100 Languages Speedrun: Episode 32: Gherkin

Gherkin (or Cucumber, or a lot of vegetable names for different forks and variants of it) is a language that is used to describe test scenarios. It started in Ruby, and nowadays there are official and unofficial versions that support for a lot of different programming languages.

The idea is that actual application will be written in a real language, with all the complicated technical things, but test scenarios don't need any of that technical detail, so writing them in a special language like Gherkin enables non-technical (like the customer paying for the work, or end user) or semi-technical (like a business analyst, a web designer, or a domain expert) people to read and understand tests, and possibly even contribute to them. I'll get to how realistic this is eventually.

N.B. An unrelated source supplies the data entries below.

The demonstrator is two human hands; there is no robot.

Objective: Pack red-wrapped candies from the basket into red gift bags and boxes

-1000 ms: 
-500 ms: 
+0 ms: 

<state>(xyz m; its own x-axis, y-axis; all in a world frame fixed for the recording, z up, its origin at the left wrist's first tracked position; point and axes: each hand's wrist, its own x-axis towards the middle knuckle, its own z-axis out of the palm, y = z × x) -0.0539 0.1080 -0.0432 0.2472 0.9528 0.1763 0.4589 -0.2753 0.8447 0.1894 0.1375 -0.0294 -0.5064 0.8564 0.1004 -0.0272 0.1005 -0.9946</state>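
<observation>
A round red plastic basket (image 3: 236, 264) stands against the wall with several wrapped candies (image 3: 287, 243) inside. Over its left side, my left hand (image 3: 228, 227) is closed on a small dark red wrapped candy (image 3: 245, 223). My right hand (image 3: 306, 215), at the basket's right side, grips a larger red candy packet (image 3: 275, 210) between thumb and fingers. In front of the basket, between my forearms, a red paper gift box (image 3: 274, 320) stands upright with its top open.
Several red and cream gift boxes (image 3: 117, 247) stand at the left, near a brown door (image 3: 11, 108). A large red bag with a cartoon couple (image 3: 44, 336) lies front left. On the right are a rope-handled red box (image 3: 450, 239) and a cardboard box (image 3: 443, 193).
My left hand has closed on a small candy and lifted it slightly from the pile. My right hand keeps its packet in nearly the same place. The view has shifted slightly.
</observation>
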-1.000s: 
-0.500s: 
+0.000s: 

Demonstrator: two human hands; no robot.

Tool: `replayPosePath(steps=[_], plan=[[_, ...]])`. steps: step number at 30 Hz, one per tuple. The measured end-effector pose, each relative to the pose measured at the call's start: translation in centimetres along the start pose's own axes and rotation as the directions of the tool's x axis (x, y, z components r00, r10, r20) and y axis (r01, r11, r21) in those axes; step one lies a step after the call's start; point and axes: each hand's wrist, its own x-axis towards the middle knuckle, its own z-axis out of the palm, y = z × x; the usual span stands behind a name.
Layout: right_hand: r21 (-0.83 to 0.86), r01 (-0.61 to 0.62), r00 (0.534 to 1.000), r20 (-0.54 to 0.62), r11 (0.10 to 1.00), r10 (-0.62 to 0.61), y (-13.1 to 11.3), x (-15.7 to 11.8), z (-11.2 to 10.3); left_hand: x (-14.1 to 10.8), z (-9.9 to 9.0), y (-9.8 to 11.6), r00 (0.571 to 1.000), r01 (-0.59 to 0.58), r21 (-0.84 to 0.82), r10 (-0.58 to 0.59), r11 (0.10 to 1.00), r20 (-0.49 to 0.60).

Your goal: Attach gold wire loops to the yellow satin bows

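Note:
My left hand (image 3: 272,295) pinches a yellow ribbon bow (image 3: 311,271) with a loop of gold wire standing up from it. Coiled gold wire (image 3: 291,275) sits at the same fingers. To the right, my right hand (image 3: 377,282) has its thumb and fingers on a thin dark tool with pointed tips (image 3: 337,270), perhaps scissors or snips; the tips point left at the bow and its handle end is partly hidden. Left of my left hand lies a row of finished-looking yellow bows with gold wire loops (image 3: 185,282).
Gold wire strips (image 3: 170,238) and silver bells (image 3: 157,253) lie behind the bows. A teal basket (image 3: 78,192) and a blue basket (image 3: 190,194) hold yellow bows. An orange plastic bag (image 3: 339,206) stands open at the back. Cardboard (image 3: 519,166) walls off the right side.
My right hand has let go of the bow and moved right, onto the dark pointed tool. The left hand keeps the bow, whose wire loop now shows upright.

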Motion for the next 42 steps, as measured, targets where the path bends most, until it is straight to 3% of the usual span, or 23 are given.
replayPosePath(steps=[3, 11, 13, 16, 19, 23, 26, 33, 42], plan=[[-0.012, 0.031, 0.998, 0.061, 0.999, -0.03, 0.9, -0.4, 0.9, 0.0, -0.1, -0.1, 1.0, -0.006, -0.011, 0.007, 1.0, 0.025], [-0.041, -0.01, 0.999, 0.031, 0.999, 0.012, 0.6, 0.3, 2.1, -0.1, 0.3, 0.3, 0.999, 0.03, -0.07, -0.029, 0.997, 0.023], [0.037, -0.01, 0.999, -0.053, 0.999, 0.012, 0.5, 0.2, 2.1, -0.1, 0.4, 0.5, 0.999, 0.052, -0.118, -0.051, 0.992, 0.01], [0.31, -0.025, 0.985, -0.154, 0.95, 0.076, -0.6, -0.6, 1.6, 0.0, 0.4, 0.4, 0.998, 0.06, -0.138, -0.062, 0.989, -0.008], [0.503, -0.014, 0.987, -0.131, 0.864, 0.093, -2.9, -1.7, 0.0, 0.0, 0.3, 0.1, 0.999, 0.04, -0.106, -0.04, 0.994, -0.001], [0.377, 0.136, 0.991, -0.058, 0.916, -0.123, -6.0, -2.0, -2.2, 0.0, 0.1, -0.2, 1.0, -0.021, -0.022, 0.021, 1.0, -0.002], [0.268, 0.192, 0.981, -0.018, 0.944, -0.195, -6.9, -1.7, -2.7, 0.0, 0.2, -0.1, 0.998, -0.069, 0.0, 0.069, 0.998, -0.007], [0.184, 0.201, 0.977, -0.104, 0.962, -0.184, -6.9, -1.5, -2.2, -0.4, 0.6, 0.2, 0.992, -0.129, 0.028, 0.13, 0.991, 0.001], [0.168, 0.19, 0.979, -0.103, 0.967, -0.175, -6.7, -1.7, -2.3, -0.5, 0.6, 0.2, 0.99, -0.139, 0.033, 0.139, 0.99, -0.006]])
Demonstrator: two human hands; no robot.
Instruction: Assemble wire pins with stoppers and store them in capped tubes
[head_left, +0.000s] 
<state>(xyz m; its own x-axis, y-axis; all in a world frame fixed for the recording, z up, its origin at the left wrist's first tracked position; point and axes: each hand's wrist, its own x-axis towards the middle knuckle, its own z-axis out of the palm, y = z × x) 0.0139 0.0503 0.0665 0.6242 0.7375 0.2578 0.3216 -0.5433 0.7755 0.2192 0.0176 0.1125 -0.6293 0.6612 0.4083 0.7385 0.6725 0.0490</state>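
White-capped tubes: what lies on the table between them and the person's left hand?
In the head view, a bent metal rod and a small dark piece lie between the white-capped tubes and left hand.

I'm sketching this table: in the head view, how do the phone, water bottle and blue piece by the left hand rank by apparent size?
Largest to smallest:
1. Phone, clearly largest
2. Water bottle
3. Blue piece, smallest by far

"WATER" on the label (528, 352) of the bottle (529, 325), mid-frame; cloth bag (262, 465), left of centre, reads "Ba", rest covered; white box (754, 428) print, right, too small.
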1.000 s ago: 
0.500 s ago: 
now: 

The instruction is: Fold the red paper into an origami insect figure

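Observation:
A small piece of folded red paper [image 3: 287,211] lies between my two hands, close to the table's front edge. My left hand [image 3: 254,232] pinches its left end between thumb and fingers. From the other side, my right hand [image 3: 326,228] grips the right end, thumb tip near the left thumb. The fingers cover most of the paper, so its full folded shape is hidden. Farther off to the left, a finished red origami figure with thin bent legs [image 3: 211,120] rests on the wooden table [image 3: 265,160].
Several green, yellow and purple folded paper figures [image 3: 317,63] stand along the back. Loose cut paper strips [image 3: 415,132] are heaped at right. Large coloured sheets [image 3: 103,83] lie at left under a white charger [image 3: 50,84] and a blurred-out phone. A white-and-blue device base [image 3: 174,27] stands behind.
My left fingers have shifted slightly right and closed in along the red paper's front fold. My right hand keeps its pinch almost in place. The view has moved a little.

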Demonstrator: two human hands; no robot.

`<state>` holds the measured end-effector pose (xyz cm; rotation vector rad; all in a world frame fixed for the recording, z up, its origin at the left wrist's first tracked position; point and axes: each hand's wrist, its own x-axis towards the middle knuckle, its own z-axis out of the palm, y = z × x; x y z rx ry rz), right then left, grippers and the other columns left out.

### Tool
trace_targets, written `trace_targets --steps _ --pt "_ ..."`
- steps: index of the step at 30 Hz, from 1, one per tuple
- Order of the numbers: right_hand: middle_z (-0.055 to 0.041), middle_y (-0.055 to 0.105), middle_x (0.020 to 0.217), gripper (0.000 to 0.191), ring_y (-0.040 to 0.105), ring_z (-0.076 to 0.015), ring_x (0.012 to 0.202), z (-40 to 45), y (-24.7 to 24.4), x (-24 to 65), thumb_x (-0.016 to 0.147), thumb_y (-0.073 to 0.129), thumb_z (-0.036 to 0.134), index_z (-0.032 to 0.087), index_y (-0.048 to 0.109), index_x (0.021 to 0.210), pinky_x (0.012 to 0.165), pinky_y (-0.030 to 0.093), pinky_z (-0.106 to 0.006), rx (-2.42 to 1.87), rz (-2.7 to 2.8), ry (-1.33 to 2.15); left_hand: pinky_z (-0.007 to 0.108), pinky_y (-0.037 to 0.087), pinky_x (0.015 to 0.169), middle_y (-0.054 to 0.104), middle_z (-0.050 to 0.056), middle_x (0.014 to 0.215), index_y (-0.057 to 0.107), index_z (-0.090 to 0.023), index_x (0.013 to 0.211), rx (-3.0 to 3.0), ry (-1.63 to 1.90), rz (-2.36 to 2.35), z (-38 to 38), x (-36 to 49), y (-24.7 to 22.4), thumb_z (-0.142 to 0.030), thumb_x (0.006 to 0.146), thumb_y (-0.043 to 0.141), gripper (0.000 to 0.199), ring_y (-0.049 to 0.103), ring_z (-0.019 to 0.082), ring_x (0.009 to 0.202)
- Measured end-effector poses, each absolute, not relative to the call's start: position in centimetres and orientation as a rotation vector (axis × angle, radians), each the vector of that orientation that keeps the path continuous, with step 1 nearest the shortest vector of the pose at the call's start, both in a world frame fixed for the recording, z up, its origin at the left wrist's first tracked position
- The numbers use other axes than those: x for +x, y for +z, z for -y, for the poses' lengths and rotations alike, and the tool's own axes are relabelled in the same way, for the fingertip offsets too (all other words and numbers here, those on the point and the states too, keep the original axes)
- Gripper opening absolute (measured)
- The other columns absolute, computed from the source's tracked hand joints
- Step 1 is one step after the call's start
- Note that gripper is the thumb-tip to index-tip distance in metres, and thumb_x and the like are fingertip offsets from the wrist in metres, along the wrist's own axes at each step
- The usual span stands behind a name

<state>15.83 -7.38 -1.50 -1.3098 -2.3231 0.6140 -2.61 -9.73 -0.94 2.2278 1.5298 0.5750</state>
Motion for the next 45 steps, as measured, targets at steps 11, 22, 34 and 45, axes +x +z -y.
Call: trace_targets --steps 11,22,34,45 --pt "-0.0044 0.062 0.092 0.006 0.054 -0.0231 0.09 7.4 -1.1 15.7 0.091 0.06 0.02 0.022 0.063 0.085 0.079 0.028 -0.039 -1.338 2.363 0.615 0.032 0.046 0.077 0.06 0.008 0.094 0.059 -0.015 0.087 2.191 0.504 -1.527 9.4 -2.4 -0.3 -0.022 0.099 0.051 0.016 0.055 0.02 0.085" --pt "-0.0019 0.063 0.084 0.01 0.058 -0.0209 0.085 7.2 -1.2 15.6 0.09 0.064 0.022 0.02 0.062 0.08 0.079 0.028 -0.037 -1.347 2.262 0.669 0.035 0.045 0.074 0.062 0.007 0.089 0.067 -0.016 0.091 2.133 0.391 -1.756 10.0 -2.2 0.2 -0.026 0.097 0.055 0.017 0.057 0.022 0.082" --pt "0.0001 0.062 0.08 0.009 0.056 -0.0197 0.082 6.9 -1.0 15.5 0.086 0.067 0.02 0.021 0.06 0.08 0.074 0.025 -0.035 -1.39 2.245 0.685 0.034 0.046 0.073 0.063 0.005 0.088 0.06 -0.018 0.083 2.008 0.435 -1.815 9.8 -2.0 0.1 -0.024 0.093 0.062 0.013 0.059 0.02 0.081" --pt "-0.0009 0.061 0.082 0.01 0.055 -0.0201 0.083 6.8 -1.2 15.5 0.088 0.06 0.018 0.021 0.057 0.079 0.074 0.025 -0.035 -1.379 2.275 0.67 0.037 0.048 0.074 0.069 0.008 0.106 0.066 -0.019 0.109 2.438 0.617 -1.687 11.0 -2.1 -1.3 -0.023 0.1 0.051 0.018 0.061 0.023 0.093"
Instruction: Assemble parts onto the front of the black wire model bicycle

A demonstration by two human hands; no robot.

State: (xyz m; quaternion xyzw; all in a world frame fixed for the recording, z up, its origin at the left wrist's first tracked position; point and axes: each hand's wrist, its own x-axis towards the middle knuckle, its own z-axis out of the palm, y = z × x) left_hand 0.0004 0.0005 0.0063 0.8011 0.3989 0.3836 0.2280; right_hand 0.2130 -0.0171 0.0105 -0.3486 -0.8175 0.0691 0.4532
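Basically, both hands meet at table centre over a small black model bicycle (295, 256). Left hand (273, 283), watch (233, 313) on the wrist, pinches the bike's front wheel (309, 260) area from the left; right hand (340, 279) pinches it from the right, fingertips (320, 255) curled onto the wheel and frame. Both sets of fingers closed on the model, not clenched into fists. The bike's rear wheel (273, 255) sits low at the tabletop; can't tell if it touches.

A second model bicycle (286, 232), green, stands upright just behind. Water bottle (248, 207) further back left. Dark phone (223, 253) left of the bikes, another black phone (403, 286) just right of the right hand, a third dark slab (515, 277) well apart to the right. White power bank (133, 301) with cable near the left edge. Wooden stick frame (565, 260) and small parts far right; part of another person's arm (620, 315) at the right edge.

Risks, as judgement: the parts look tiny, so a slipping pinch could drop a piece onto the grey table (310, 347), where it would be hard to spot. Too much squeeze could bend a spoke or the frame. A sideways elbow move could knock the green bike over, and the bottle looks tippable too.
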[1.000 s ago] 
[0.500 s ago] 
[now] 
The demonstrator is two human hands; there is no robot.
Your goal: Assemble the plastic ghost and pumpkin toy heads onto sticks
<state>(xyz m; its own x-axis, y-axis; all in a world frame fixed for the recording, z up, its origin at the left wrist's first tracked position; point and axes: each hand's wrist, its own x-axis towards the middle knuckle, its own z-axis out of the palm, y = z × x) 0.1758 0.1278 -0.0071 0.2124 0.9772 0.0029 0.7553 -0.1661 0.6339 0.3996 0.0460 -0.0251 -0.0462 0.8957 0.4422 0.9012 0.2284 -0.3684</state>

Ruby with RSpec makes testing very easy and readable already, so Ruby needs tools like Gherkin the least of all languages. It actually makes far more sense to use it in languages where testing DSLs are awkward and full of boilerplate. So let's do it all in Python (using behave package).

Feature File

Let's pip3 install behave and create this feature file feature/strings.feature:

Feature: String Functions
  Scenario: ASCII name
      Given name is "Lech"
       Then its length is 4
        And its uppercase is "LECH"
        And its lowercase is "lech"

  Scenario: Unicode name
      Given name is "Wałęsa"
       Then its length is 6
        And its uppercase is "WAŁĘSA"
        And its lowercase is "wałęsa"

  Scenario: Empty string
      Given name is ""
       Then its length is 0
        And its uppercase is ""
        And its lowercase is ""

Feature and Scenario are purely descriptive labels. The rest are "steps" and we need to implement them.

Step Definitions

The "steps" definitions is where all the technical details will be. Again, the whole idea is that the feature file like the one above is the one you can sit together with a non-technical or semi-technical person, and either write them together, or at least show it to them and hope they understand the scenarios.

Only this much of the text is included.